A faithful copy of the data below is required, leaving out every picture.

(Beginning of DATASET EXCERPTS)

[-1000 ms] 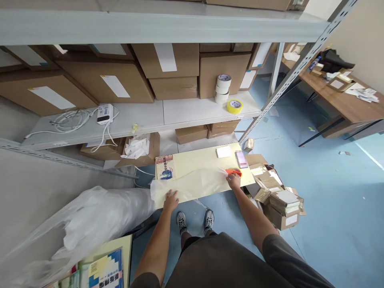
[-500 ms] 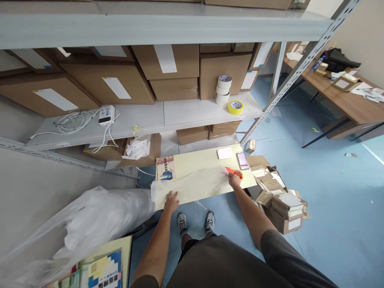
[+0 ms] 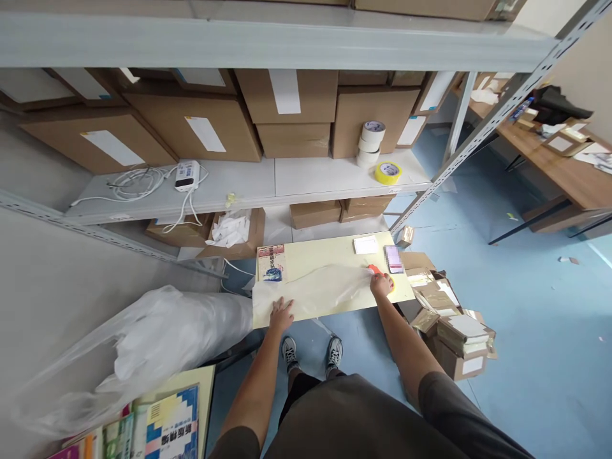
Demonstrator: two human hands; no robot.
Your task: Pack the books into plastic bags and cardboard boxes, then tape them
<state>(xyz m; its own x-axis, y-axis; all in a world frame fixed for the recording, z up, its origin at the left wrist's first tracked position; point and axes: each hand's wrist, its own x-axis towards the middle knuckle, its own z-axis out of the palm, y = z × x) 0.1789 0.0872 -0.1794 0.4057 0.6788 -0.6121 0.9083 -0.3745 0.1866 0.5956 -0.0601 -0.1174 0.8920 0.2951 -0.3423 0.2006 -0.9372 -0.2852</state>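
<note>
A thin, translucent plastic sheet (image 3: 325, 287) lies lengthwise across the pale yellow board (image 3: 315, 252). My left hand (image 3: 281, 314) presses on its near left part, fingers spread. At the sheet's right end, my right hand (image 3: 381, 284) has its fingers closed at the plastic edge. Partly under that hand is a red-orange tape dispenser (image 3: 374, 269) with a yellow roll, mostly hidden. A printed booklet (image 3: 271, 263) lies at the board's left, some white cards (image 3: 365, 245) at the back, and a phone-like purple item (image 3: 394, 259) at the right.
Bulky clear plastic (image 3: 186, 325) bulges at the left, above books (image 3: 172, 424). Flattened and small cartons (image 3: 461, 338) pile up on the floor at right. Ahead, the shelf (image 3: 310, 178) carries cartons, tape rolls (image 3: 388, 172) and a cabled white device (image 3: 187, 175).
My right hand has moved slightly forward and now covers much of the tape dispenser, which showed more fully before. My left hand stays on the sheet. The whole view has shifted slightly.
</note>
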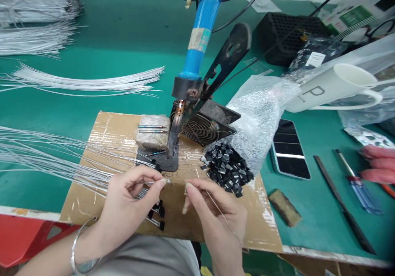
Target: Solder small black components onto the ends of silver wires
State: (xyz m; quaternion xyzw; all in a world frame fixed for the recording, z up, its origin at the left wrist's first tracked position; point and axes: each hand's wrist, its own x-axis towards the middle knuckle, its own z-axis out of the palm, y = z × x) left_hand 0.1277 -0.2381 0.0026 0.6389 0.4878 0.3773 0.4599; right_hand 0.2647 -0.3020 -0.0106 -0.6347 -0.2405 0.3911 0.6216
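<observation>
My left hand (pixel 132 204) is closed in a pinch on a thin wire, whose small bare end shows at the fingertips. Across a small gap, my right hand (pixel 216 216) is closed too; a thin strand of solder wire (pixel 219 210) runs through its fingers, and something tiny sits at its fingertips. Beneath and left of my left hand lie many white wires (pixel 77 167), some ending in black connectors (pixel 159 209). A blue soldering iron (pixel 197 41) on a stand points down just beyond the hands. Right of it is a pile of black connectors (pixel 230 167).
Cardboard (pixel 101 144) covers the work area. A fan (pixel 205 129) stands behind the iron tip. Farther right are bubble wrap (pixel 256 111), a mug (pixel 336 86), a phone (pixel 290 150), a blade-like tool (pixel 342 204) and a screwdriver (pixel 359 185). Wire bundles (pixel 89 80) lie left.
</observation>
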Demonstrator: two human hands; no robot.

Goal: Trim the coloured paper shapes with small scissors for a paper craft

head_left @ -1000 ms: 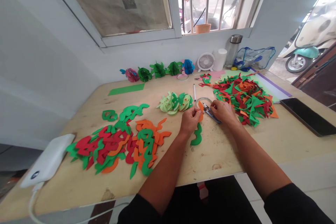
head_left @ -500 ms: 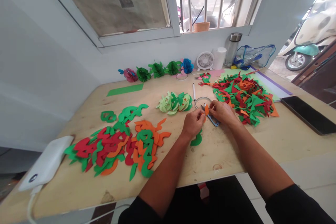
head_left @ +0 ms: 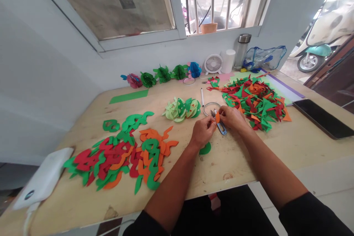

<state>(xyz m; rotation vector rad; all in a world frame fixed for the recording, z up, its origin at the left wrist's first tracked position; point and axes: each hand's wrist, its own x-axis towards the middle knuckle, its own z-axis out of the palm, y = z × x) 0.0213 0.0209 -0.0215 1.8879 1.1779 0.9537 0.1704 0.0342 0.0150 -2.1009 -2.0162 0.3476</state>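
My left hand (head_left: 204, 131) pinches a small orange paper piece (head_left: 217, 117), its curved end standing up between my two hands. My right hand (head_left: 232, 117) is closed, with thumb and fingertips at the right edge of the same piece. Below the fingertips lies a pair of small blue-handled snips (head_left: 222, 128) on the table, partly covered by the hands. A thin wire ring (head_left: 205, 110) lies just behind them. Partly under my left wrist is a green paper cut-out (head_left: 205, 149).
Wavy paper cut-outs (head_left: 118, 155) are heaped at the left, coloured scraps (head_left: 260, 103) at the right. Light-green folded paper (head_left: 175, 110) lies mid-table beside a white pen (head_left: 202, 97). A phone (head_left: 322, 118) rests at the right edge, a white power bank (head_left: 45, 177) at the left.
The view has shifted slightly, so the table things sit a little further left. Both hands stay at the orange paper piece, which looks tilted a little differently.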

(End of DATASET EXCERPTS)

TASK SOLUTION:
[-1000 ms] 
[-500 ms] 
[+0 ms] 
Demonstrator: two human hands; no robot.
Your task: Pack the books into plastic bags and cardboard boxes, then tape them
<state>(xyz m; its own x-axis, y-axis; all in a world frame fixed for the recording, z up, its origin at the left wrist's first tracked position; point and axes: each hand's wrist, its own x-axis towards the middle knuckle, its own z-axis out of the palm, y = z × x) 0.1789 0.0872 -0.1794 0.4057 0.6788 -0.6121 0.9083 -0.3745 0.1866 0.5956 -0.0601 -0.1174 0.8920 0.2951 -0.3423 0.2006 -0.9372 -0.2852</state>
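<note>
A thin, translucent plastic sheet (image 3: 325, 287) lies lengthwise across the pale yellow board (image 3: 315, 252). My left hand (image 3: 281, 314) presses on its near left part, fingers spread. At the sheet's right end, my right hand (image 3: 381, 284) has its fingers closed at the plastic edge. Partly under that hand is a red-orange tape dispenser (image 3: 374, 269) with a yellow roll, mostly hidden. A printed booklet (image 3: 271, 263) lies at the board's left, some white cards (image 3: 365, 245) at the back, and a phone-like purple item (image 3: 394, 259) at the right.
Bulky clear plastic (image 3: 186, 325) bulges at the left, above books (image 3: 172, 424). Flattened and small cartons (image 3: 461, 338) pile up on the floor at right. Ahead, the shelf (image 3: 310, 178) carries cartons, tape rolls (image 3: 388, 172) and a cabled white device (image 3: 187, 175).
My right hand has moved slightly forward and now covers much of the tape dispenser, which showed more fully before. My left hand stays on the sheet. The whole view has shifted slightly.
</note>
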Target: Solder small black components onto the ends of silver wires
State: (xyz m; quaternion xyzw; all in a world frame fixed for the recording, z up, its origin at the left wrist's first tracked position; point and axes: each hand's wrist, its own x-axis towards the middle knuckle, its own z-axis out of the palm, y = z × x) left_hand 0.1277 -0.2381 0.0026 0.6389 0.4878 0.3773 0.4599; right_hand 0.2647 -0.3020 -0.0106 -0.6347 -0.2405 0.3911 0.6216
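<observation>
My left hand (pixel 132 204) is closed in a pinch on a thin wire, whose small bare end shows at the fingertips. Across a small gap, my right hand (pixel 216 216) is closed too; a thin strand of solder wire (pixel 219 210) runs through its fingers, and something tiny sits at its fingertips. Beneath and left of my left hand lie many white wires (pixel 77 167), some ending in black connectors (pixel 159 209). A blue soldering iron (pixel 197 41) on a stand points down just beyond the hands. Right of it is a pile of black connectors (pixel 230 167).
Cardboard (pixel 101 144) covers the work area. A fan (pixel 205 129) stands behind the iron tip. Farther right are bubble wrap (pixel 256 111), a mug (pixel 336 86), a phone (pixel 290 150), a blade-like tool (pixel 342 204) and a screwdriver (pixel 359 185). Wire bundles (pixel 89 80) lie left.
</observation>
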Demonstrator: two human hands; no robot.

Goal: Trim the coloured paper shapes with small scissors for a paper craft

head_left @ -1000 ms: 
head_left @ -500 ms: 
head_left @ +0 ms: 

<state>(xyz m; rotation vector rad; all in a world frame fixed for the recording, z up, its origin at the left wrist's first tracked position; point and axes: each hand's wrist, its own x-axis towards the middle knuckle, its own z-axis out of the palm, y = z × x) 0.0213 0.0209 -0.0215 1.8879 1.1779 0.9537 0.1704 0.0342 0.0150 -2.1009 -2.0162 0.3476</state>
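My left hand (head_left: 204, 131) pinches a small orange paper piece (head_left: 217, 117), its curved end standing up between my two hands. My right hand (head_left: 232, 117) is closed, with thumb and fingertips at the right edge of the same piece. Below the fingertips lies a pair of small blue-handled snips (head_left: 222, 128) on the table, partly covered by the hands. A thin wire ring (head_left: 205, 110) lies just behind them. Partly under my left wrist is a green paper cut-out (head_left: 205, 149).
Wavy paper cut-outs (head_left: 118, 155) are heaped at the left, coloured scraps (head_left: 260, 103) at the right. Light-green folded paper (head_left: 175, 110) lies mid-table beside a white pen (head_left: 202, 97). A phone (head_left: 322, 118) rests at the right edge, a white power bank (head_left: 45, 177) at the left.
The view has shifted slightly, so the table things sit a little further left. Both hands stay at the orange paper piece, which looks tilted a little differently.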

Nothing remains open in this exercise.